Performance Evaluation of Four DEM-Based Fluvial Terrace Mapping Methods Across Variable Geomorphic Settings: Application to the Sheepscot River Watershed, Maine

Thursday, 18 December 2014
Austin J Hopkins and Noah P Snyder, Boston College, Earth and Environmental Sciences, Chestnut Hill, MA, United States
Fluvial terraces are utilized in geomorphic studies as recorders of land-use, climate, and tectonic history. Advances in digital topographic data, such as high-resolution digital elevation models (DEMs) derived from airborne lidar surveys, has promoted the development of several methods used to extract terraces from DEMs based on their characteristic morphology. The post-glacial landscape of the Sheepscot River watershed, Maine, where strath and fill terraces are present and record Pleistocene deglaciation, Holocene eustatic forcing, and Anthropocene land-use change, was selected to implement a comparison between terrace mapping methodologies.
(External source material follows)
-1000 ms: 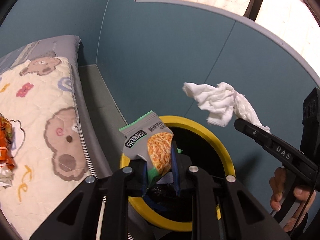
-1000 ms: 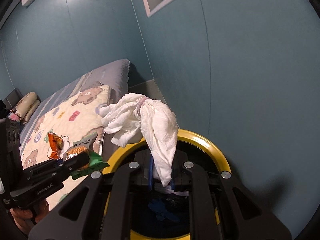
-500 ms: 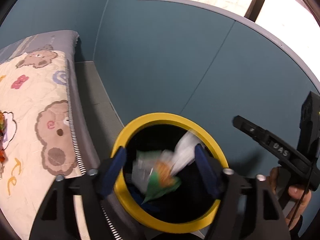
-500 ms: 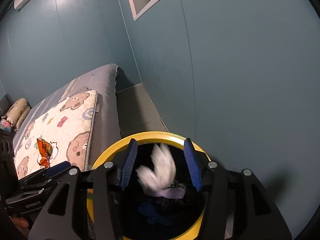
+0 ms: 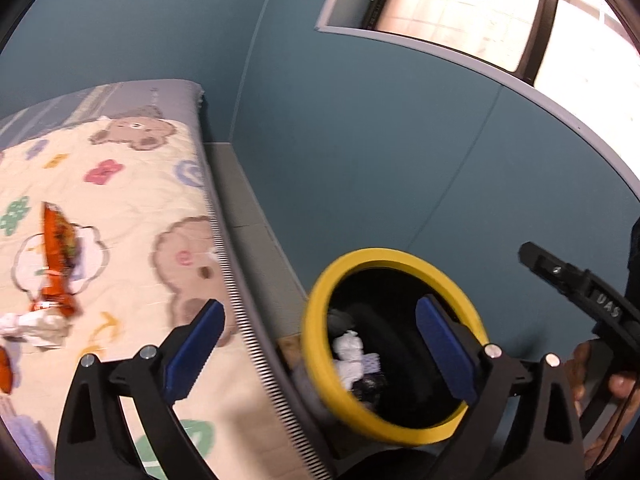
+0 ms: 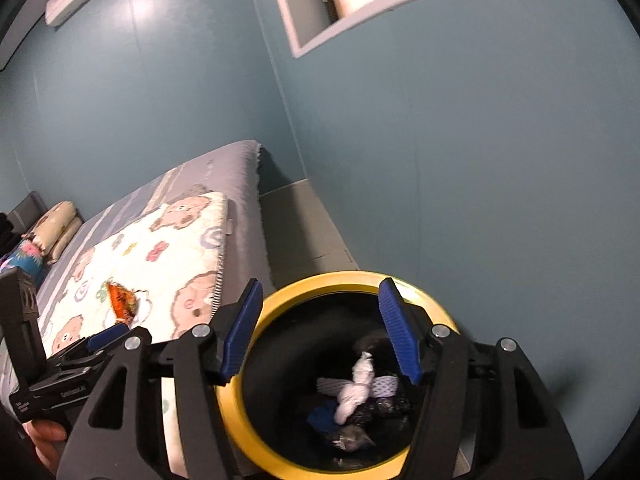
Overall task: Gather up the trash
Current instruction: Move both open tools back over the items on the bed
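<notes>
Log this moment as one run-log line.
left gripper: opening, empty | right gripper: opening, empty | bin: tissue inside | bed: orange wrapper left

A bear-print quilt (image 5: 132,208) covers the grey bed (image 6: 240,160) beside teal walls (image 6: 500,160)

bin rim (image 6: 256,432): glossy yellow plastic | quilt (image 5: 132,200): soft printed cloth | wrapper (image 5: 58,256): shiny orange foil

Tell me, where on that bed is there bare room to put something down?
The quilt is bare between the orange wrapper and the bed's edge by the bin. It is crowded at the wrapper, where white tissue also lies.
</notes>
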A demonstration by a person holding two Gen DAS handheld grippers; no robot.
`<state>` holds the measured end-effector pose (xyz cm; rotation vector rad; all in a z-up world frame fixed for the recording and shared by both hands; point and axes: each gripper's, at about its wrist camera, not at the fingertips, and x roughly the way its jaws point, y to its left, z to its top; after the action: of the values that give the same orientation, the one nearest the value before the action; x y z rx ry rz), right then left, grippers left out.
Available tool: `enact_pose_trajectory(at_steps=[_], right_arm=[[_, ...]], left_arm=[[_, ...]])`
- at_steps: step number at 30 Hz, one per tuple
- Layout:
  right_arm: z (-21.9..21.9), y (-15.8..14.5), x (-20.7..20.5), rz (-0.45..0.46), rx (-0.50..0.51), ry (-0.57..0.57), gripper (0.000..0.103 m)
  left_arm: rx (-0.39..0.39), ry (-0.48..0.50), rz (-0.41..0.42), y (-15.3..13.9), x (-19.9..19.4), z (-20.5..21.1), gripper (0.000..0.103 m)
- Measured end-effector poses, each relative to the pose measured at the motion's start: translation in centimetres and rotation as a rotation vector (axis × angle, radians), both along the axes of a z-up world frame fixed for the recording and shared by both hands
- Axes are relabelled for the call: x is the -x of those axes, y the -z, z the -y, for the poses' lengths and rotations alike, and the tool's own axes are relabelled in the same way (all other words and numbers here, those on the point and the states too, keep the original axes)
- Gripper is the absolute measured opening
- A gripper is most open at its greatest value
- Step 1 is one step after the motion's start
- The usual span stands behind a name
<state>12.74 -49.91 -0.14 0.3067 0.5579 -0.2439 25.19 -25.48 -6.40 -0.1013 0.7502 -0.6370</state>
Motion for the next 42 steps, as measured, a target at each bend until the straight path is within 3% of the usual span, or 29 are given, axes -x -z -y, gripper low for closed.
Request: enact_pose_trajectory(at_steps=[23, 32, 42], right_arm=[[-15.9, -1.3, -3.1, -0.008, 0.003, -0.351, 0.067], [-21.7, -0.5, -3.4, -0.031, 0.007, -0.476, 0.067], [-27.3, 2.8, -3.4, -0.124, 0.010, -0.604, 0.067]], left_arm=[[-0.087, -0.308, 0.038, -1.0, 1.3, -19.2, 0.095], [-0.112, -0.402, 0.009, 0.8, 2.2, -26.2, 0.095], [-0.160, -0.474, -0.035, 3.9, 2.8, -31.5, 0.095]])
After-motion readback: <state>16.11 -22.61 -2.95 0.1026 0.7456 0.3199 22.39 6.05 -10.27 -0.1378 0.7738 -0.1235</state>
At four study sites within the watershed, terraces were manually mapped to facilitate the comparison between fully and semi-automated DEM-based mapping procedures, including: (1) edge detection functions in Matlab, (2) feature classification algorithms developed by Wood (1996), (3) spatial relationships between interpreted terraces and surrounding topography (Walter et al., 2007), and (4) the TerEx terrace mapping toolbox developed by Stout and Belmont (2014). Each method was evaluated based on its accuracy and ease of implementation. The four study sites have varying longitudinal slope (0.1% – 5%), channel width (<5 m – 30 m), relief in surrounding landscape (15 m – 75 m), type and density of surrounding land use, and mapped surficial geologic units. In general, all methods overestimate terrace areas (average predicted area 136% of the manually defined area). Surrounding topographic relief appears to exert the greatest control on mapping accuracy, with the most accurate results (92% of terrace area mapped by Walter et al., 2007 method) achieved where the river valley was most confined by adjacent hillslopes. Accuracy decreased for study sites surrounded by a low-relief landscape, with the most accurate results achieved by the TerEx toolbox (Stout and Belmont, 2014; predicted areas were 45% and 89% of manual delineations). Our work informs future studies by highlighting the strengths and drawbacks of each method tested and by making recommendations for the types of geomorphic settings where each is most appropriate. The tested algorithms represent powerful new ways to analyze landscape history over large regions using high-resolution, lidar DEMs.